This is the world defined by compliance. In Australia: APRA for prudential standards, ASIC for financial services conduct, AFCA for dispute resolution obligations, and the Privacy Act for anything touching personal information. Internationally: HIPAA, SOX, MiFID, GDPR. The defining characteristic isn’t the technology — it’s that regulatory requirements shape every architectural decision before the first line of code is written.

The stack is whatever passed the security review. Often years behind the cutting edge because new tools need months of compliance evaluation before they’re approved. Data lineage tools aren’t nice-to-haves — they’re audit requirements. Encryption isn’t a best practice — it’s a legal mandate. Access controls aren’t “we should get around to that” — they’re the first thing you build.

What matters is auditability. Can you answer “who accessed what, when, and why” for any record in the system? Can you prove data lineage from source to report? Can you demonstrate that a deletion request was honoured within the legally mandated timeframe? Your data deletion pipeline is as important as your ingestion pipeline, and it needs the same rigour.

I spent significant time in this world — financial services, where regulatory reporting wasn’t a background concern but a core deliverable. APRA and ASIC don’t ask nicely. The audit wasn’t a hypothetical and the regulator’s question list arrived without warning. The engineers I worked alongside weren’t slow because they lacked ambition. They were deliberate because the cost of getting it wrong wasn’t a postmortem — it was a regulatory finding, a remediation programme, and occasionally a front-page story.

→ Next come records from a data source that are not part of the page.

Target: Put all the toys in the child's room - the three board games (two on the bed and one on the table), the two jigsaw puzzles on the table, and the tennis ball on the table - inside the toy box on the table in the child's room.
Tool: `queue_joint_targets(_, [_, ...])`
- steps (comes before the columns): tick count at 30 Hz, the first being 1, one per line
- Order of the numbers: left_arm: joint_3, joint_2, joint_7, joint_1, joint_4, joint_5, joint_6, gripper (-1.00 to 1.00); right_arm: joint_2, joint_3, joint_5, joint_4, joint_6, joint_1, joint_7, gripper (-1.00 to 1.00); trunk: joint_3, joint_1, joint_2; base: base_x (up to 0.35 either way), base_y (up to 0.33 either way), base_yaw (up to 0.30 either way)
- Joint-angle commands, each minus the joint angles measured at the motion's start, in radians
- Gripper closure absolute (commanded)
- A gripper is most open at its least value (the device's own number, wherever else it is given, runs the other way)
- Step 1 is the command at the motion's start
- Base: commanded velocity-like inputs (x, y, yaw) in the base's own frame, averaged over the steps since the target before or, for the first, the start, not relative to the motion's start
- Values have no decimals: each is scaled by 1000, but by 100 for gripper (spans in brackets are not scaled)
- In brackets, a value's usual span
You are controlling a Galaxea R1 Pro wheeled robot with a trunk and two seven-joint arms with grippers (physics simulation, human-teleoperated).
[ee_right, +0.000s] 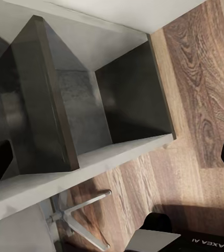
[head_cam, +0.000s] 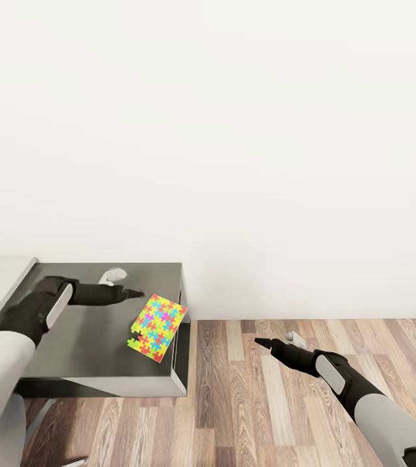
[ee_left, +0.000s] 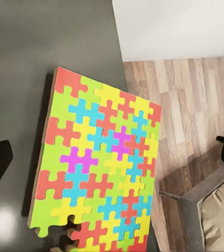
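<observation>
Bright puzzle (head_cam: 158,318) lies just ahead of your left claw (head_cam: 133,294), jaws spread, long axis angled toward you; right claw (head_cam: 263,342), state unclear, hangs well apart.

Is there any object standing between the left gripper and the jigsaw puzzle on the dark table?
Nothing visible stands between them. In the head view the left gripper hangs over the dark table, beside the jigsaw puzzle's far corner, with bare tabletop between. The left wrist view shows the puzzle lying uncovered ahead of the fingers.
</observation>
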Motion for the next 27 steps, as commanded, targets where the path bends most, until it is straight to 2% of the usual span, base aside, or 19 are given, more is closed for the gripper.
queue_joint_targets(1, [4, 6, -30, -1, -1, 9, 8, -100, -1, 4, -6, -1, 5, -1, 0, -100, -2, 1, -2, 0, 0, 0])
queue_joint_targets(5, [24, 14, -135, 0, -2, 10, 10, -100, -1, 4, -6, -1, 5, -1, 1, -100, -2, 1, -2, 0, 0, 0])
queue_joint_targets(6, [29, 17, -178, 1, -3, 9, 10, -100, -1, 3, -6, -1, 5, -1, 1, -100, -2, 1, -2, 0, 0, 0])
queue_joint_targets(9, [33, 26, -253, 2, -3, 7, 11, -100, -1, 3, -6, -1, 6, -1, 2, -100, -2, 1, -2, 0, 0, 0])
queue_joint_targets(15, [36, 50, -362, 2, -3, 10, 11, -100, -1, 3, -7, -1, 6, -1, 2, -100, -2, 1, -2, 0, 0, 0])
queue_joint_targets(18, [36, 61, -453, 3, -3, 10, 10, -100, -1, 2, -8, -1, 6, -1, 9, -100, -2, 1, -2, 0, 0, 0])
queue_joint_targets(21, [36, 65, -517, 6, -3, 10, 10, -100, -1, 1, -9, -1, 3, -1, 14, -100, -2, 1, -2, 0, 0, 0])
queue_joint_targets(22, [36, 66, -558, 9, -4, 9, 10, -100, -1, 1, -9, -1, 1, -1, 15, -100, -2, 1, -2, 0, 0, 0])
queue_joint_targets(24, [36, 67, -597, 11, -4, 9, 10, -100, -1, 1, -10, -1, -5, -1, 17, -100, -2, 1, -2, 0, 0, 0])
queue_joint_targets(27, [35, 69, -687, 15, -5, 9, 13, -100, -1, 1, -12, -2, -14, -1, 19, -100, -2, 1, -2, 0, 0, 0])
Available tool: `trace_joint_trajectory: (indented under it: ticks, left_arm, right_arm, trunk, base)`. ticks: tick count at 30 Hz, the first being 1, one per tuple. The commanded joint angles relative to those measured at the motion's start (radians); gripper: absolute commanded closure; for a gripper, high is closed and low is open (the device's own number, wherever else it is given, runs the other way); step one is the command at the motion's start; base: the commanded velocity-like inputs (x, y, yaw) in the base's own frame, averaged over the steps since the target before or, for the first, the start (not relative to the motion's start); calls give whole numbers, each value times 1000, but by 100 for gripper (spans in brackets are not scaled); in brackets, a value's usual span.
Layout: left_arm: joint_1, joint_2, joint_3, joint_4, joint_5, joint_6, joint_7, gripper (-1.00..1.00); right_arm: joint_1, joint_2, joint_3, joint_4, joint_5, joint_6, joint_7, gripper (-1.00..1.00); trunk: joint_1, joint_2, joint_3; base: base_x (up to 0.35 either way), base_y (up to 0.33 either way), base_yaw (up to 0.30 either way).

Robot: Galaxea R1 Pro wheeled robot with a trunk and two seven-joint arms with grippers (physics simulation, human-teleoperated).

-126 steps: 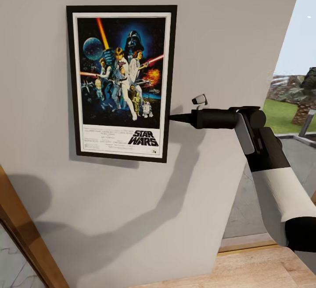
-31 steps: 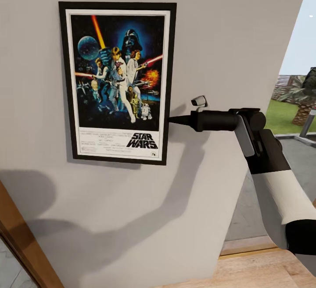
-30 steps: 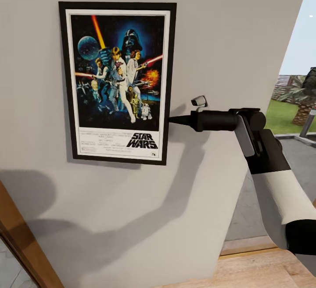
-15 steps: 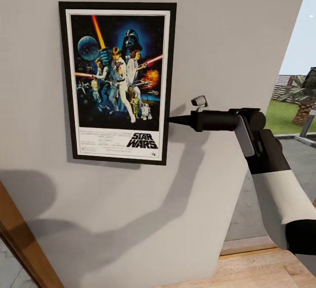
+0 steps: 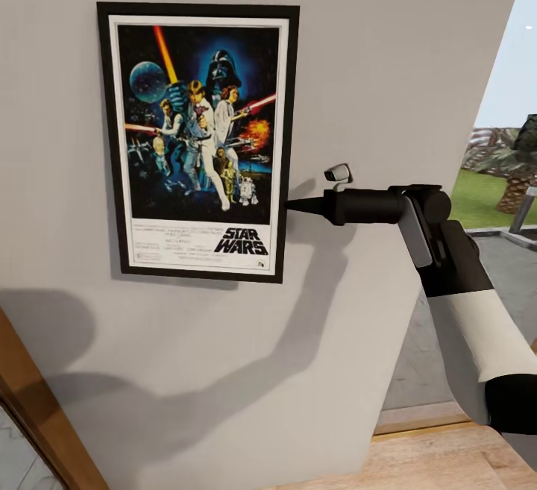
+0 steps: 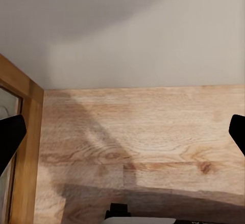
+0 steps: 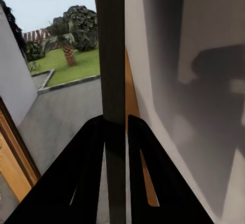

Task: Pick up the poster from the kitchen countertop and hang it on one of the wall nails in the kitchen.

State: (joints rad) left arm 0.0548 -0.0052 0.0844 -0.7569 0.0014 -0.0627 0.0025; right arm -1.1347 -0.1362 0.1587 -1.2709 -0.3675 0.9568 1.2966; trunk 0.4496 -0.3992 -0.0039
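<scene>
The poster [image 5: 198, 143] is flat against the wall [image 5: 388, 42], upright, and my right claw [image 5: 292, 205] pinches its right edge a little below the middle. In the right wrist view the two fingers [image 7: 89, 162] are closed on the thin dark frame [image 7: 113, 55], which goes edge-on between them, so I still hold it. Compared with half a second ago almost nothing moved: the arm is in the same place, and only the left side of the frame looks a tiny bit further to the left. I think this is a small settling of the poster, or a small move of the head camera; I cannot say which. The nail I cannot see; if it is there, the poster hides it. The left claw [image 6: 122, 132] is wide open and holds nothing, pointing down at the wooden floor [image 6: 138, 137] near the wall. My judgement is that the hanging is nearly done, because the poster sits straight and quiet. The next step would be to open the right fingers slowly and watch if it stays. The risk is that it is not hooked and slides down.
</scene>
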Motion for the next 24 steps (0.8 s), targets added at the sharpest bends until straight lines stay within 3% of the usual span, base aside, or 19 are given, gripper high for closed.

The trap for engineers entering this world from World 1 is assuming that governance is bureaucracy. It isn’t. Governance is architecture. The compliance requirements aren’t obstacles to good engineering — they’re constraints that shape what good engineering looks like. The best engineers I’ve worked with in regulated environments don’t fight the constraints. They design systems where compliance is a property of the architecture itself, not a layer bolted on top.

Advice that works here but rarely travels: “Governance is architecture, not bureaucracy.” “If you can’t prove lineage, you can’t ship it.” “The security review IS the sprint.” “Your data deletion pipeline is as important as your data ingestion pipeline.”

World 5: The Internal Platform

This is the world of organisations large enough that the data team has split into “platform” and “domain” functions. The platform team builds the infrastructure, tooling, and self-service capabilities that other data teams consume. Data mesh adopters. Companies with fifty or more data practitioners who realised that a centralised team can’t scale to serve every domain’s needs.

The stack is about abstraction and enablement: Kubernetes, self-hosted Airflow or Dagster or Prefect, internal developer portals, data contracts, schema registries, internal PyPI packages. Often custom abstractions layered on top of cloud services, designed to give domain teams guardrails without bottlenecks.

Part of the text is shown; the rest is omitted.